Orphelin de père depuis l'âge de 16 ans et fils unique, il était dispensé de service combattant. Il avait pourtant choisi de rejoindre la brigade Golani, contre l'avis de sa mère. Après une classe préparatoire militaire qu'il avait terminée avec les honneurs, il avait suivi les formations de chef de section puis d'officier.
« Il avait un objectif très important : défendre notre pays. Il nous répétait sans cesse : "Je veille sur vous". Aujourd'hui, sa mission est encore plus grande. Notre héros est désormais le héros de tout l'État d'Israël. » a confié sa tante, Moran Feyertag.
Sa mère, Galit, a rappelé une conversation récente avec son fils.
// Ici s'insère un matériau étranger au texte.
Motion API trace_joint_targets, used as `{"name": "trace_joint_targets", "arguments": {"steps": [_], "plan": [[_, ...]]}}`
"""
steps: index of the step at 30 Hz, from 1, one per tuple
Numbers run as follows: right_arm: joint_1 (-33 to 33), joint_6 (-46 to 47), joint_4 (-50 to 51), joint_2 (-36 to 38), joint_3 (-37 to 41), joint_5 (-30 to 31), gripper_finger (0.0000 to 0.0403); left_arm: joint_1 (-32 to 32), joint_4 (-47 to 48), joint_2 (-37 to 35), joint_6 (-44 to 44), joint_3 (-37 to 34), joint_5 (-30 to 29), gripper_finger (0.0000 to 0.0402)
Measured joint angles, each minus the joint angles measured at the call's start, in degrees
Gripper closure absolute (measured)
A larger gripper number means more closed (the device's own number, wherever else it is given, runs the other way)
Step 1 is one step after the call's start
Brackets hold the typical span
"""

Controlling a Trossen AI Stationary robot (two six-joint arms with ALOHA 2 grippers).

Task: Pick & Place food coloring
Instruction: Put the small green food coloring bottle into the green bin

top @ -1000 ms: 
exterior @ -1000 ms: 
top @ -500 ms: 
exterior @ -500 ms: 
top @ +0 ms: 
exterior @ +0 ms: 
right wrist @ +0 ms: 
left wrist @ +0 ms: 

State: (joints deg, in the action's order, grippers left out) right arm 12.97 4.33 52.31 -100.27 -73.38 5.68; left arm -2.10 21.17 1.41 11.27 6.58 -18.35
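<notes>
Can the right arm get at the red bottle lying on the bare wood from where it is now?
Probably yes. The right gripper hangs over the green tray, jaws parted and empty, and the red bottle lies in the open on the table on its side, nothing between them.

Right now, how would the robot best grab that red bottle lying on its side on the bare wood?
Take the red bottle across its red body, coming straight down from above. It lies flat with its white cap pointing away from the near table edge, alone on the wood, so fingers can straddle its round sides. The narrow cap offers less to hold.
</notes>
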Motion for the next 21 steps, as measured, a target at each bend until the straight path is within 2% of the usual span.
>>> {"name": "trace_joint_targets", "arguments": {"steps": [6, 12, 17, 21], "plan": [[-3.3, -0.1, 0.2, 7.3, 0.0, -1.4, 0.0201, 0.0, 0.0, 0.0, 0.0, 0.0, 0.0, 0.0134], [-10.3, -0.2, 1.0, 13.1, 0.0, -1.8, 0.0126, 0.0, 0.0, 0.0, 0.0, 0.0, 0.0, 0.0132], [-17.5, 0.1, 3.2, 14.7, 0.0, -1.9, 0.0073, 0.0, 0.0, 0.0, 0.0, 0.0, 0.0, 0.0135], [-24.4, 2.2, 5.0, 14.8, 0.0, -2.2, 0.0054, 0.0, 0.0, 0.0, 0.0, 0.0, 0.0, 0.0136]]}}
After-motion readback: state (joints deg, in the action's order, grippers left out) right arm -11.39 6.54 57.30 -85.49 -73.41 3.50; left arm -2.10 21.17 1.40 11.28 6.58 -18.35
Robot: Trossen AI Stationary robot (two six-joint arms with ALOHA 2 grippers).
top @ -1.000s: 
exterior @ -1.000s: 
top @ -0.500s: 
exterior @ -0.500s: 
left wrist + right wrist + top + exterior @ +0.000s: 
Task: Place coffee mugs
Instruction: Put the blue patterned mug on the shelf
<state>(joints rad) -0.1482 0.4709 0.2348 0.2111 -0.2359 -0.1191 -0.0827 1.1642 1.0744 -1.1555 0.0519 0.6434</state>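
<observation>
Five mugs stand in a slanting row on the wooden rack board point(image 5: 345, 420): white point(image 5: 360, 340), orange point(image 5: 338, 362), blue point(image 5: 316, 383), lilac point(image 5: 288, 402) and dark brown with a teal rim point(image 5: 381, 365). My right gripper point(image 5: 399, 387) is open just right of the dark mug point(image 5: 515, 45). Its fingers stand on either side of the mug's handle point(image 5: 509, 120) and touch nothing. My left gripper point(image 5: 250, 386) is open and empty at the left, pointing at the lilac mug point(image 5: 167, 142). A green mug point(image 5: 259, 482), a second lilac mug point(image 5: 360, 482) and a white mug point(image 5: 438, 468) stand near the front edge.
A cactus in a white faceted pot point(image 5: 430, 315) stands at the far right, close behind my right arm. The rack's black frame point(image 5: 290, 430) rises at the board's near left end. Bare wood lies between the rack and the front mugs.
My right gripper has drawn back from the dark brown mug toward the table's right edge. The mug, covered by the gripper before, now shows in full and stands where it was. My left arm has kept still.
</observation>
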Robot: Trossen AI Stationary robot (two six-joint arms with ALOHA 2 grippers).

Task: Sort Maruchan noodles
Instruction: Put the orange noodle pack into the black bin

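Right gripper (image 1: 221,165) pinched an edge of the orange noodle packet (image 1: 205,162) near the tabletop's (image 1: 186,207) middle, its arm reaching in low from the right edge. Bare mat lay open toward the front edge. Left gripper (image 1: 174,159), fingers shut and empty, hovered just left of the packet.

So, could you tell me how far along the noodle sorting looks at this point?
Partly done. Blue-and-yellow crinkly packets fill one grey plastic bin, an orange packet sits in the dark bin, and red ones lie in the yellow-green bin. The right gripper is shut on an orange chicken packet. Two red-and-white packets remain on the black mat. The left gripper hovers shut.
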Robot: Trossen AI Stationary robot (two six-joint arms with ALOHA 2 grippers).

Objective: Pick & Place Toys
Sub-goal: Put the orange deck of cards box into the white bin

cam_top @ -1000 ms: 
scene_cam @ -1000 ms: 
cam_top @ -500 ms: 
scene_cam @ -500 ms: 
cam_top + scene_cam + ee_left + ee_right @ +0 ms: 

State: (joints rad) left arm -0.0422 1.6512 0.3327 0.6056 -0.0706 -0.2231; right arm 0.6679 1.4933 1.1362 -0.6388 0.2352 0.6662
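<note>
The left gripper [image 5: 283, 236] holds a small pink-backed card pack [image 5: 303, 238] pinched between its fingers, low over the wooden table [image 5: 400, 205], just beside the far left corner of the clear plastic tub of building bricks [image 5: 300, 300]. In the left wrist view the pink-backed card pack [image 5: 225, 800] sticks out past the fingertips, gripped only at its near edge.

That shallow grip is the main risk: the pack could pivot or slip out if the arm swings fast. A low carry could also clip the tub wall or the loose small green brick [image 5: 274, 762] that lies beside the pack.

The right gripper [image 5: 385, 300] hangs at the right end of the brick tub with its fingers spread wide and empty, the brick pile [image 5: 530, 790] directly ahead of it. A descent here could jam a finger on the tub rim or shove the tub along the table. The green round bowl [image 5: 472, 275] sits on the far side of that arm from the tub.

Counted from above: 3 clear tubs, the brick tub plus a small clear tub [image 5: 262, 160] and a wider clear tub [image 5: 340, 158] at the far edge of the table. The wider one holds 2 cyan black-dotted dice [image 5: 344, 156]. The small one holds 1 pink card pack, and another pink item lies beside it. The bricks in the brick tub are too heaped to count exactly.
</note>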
Inquiète des drones qui menaçaient les soldats au Liban, elle lui avait dit qu'ils étaient devenus « de la chair à canon ». Il lui avait répondu : « Seuls ceux qui sont là-bas peuvent comprendre. Et si mon heure vient, tu relèveras la tête et tu continueras à vivre. »
Sa compagne, Ron, lui a rendu un hommage bouleversant : « J'aurais tant voulu que tu sois mon mari et le père de nos enfants. Je t'aimerai pour toujours. »
Le lieutenant-colonel Naor Amihai, commandant adjoint de la brigade Golani, a salué « un combattant courageux, un commandant admiré, un leader naturel dont les soldats savaient qu'ils pouvaient toujours compter sur lui ».